Wilfred talks about the Roman roads, male voice choirs, compulsory church attendance, tenement houses, the oak forests around Newport, class distinction and grand houses owned by British lords. He had a brother, Roly and a sister, Vesta.
In 1923, when Wilfred was 14, they emigrated on the Barrabool from Tilbury Dock in London to Group Settlement 78 at location 4072 at Alexander Bridge on the east side of the Blackwood River. There were 12 families in the Group and they had one horse and cart. Wilfred went fishing with his brother and learned how to use guns from his father who was a dingo trapper. He names the families in the Group and talks about clearing the land, ploughing, planting crops, their social life and how they managed grocery deliveries and medical problems. A Mr Higgins taught the children how to catch possums and marron. The settlers ate kangaroos, rabbits, possums and fish and did contract work providing possum skins.

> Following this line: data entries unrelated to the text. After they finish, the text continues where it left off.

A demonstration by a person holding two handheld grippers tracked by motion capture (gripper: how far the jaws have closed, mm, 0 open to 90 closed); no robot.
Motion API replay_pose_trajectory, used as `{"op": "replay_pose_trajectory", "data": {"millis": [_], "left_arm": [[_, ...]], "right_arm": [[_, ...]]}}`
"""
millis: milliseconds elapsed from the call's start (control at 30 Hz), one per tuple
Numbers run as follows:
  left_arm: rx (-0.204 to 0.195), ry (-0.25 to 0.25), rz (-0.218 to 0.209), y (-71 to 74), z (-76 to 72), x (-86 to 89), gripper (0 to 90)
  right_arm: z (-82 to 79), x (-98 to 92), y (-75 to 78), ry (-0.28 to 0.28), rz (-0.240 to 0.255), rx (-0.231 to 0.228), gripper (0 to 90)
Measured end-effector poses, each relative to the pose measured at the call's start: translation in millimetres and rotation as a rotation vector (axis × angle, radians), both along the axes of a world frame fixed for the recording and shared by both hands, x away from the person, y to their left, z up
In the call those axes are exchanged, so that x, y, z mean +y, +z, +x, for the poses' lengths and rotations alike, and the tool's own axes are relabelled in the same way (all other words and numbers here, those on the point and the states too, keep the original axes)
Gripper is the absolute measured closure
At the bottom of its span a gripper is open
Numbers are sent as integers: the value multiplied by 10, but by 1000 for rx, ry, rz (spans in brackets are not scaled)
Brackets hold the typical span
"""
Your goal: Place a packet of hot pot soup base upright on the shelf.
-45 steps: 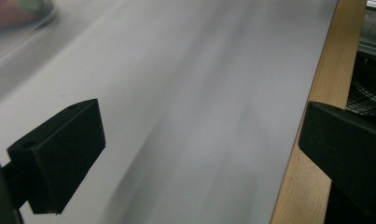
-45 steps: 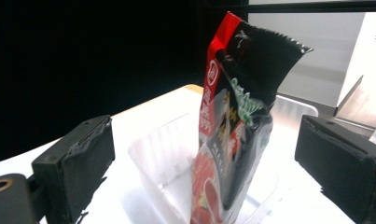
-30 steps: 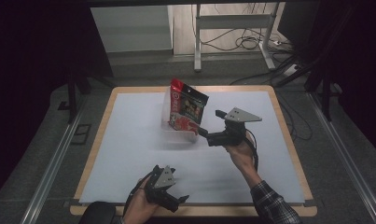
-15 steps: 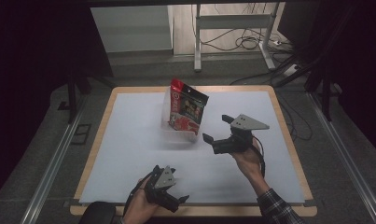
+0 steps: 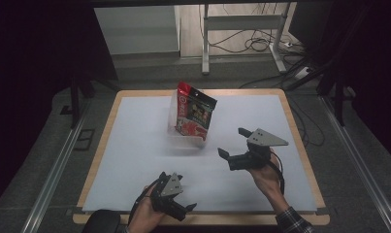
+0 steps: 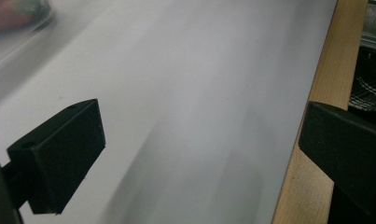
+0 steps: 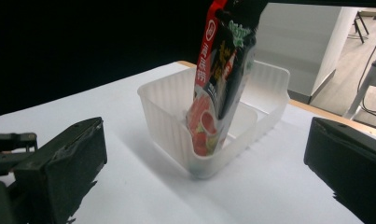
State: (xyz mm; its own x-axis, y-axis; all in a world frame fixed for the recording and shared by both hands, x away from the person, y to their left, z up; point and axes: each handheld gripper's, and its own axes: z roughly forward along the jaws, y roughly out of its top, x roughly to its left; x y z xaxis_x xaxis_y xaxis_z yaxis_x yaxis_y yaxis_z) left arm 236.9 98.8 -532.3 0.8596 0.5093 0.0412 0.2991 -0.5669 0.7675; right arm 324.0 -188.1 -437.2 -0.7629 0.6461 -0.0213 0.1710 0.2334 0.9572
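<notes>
At the table's near left edge, the left gripper (image 5: 176,206) rests low in a person's hand, jaws spread over bare white surface. Farther back, at mid-table, a clear plastic bin (image 7: 209,116) holds one snack bag (image 7: 220,79), upright and leaning, its red top well above the rim. To the right, the right gripper (image 5: 236,145) hovers near the bin, pointed at it, jaws spread and empty.

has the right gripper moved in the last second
Yes. In the high view the right gripper has drawn back from the clear bin holding the snack bag, toward the table's near right edge. Its jaws are open and empty.
</notes>
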Motion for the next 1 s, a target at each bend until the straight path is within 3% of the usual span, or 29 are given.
{"op": "replay_pose_trajectory", "data": {"millis": [733, 1000], "left_arm": [[5, -1, -17, -12, -1, -8, 3], [-11, -9, -9, -12, -5, -10, 4]], "right_arm": [[-358, -466, -211, -72, 11, -6, 0], [-486, -600, -309, -93, -20, -1, 0]]}}
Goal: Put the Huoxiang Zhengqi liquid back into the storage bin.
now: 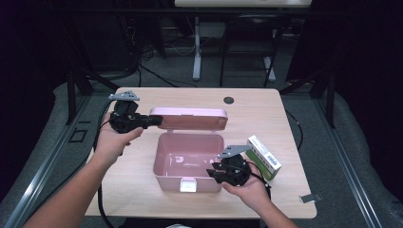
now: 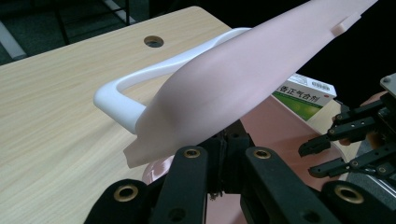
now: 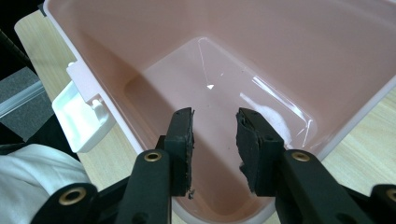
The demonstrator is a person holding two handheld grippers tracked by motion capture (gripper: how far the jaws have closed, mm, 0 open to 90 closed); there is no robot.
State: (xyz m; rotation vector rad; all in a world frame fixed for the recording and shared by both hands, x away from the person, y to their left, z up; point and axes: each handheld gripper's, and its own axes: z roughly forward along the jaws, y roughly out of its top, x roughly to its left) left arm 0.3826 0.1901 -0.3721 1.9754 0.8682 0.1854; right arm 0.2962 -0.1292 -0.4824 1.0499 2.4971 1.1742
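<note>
High view: pink box sat open at tabletop centre. Left gripper, at 9 o'clock from the lid, had its jaws clamped on the lid's edge, holding it raised. Right gripper hovered at the box's 4 o'clock corner, jaws half open and empty above the bare interior. Green-and-white carton lay at 3 o'clock, just beside the box. Judged step: holding the box open for loading. Next move likely calls for the right gripper to swing to the carton and grip it.
</note>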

Five years later the Jones family moved to 50 acres at Group 40 near Busselton, cleared the land and started a dairy of 10 Jersey cows which had grown to 50 milking cows by the time his father sold the farm in 1950. They moved to Busselton and, five years later, his father died of miners’ lung disease. Wilfred worked for the Busselton Shire, road making and digging graves. He worked night shift on the boats.
He married Violet Jones (nee Harris) from Staffordshire, England. She talks about arriving in Australia on 1 October, 1928 when she was 23. Wilfred and Violet married on 17 April 1943 and had a daughter, Blodwyn, born 16 August, 1944. They enjoyed their church life, grandchildren and soccer.